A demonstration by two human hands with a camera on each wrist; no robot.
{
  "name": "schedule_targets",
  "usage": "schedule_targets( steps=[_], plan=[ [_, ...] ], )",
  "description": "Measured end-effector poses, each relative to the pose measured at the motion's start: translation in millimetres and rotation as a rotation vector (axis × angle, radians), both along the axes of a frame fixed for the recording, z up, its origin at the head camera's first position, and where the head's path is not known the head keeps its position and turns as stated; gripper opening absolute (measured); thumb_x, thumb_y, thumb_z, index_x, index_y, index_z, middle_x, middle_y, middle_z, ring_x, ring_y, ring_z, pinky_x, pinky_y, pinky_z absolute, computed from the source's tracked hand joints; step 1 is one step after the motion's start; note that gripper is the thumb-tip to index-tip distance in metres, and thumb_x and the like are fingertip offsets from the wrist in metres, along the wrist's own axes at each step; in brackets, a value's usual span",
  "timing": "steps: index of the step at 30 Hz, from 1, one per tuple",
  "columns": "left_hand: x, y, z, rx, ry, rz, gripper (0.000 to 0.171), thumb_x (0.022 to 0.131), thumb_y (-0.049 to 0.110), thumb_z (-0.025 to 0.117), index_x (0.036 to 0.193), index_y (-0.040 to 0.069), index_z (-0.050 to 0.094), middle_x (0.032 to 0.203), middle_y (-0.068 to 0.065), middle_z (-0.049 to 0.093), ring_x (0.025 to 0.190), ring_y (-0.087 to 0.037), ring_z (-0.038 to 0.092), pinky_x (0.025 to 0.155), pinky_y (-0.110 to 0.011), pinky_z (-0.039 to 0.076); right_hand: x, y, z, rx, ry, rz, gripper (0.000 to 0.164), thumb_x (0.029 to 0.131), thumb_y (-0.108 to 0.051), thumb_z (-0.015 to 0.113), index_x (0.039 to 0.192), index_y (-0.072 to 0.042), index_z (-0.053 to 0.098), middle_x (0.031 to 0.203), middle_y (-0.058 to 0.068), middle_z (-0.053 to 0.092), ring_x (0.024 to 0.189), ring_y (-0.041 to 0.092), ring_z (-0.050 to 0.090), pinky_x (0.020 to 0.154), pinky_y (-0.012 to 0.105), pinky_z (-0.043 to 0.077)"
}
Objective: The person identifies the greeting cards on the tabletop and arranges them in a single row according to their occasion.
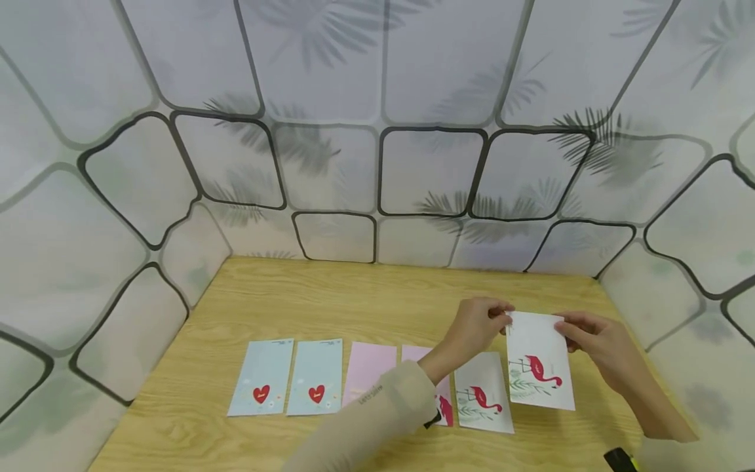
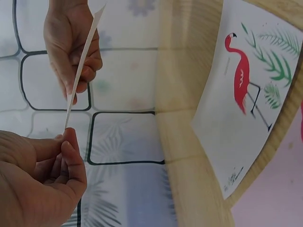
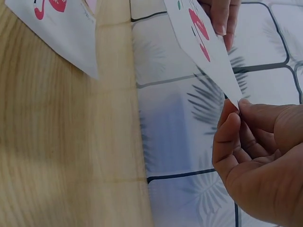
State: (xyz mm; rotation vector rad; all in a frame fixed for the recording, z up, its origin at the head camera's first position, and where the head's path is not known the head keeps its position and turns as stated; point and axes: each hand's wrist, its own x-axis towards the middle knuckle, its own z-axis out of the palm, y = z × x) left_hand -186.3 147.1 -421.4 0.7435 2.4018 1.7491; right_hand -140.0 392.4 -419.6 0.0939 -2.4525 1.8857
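Observation:
A white card with a red flamingo and green leaves (image 1: 539, 380) is held up over the right part of the table. My left hand (image 1: 476, 324) pinches its upper left corner between thumb and fingertips. At the upper right corner, my right hand (image 1: 598, 344) pinches it the same way. Seen edge-on in the left wrist view, the card (image 2: 84, 54) is a thin, slightly bent sheet. A matching flamingo card (image 1: 482, 419) lies flat on the table, just left of the held one, below my left hand.
Left along the row lie two pink cards (image 1: 371, 360), partly hidden by my left sleeve (image 1: 377, 419), then two light blue cards with red hearts (image 1: 315, 367). The wooden table (image 1: 330, 295) meets patterned wall coverings (image 1: 330, 164) at the back and both sides.

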Motion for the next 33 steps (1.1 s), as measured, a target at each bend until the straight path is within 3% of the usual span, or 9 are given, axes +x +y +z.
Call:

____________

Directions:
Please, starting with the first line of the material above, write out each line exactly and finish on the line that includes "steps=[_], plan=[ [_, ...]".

Task solution:
A demonstration by two human hands with a camera on each wrist; no robot.
{
  "name": "schedule_targets",
  "usage": "schedule_targets( steps=[_], plan=[ [_, ...] ], )",

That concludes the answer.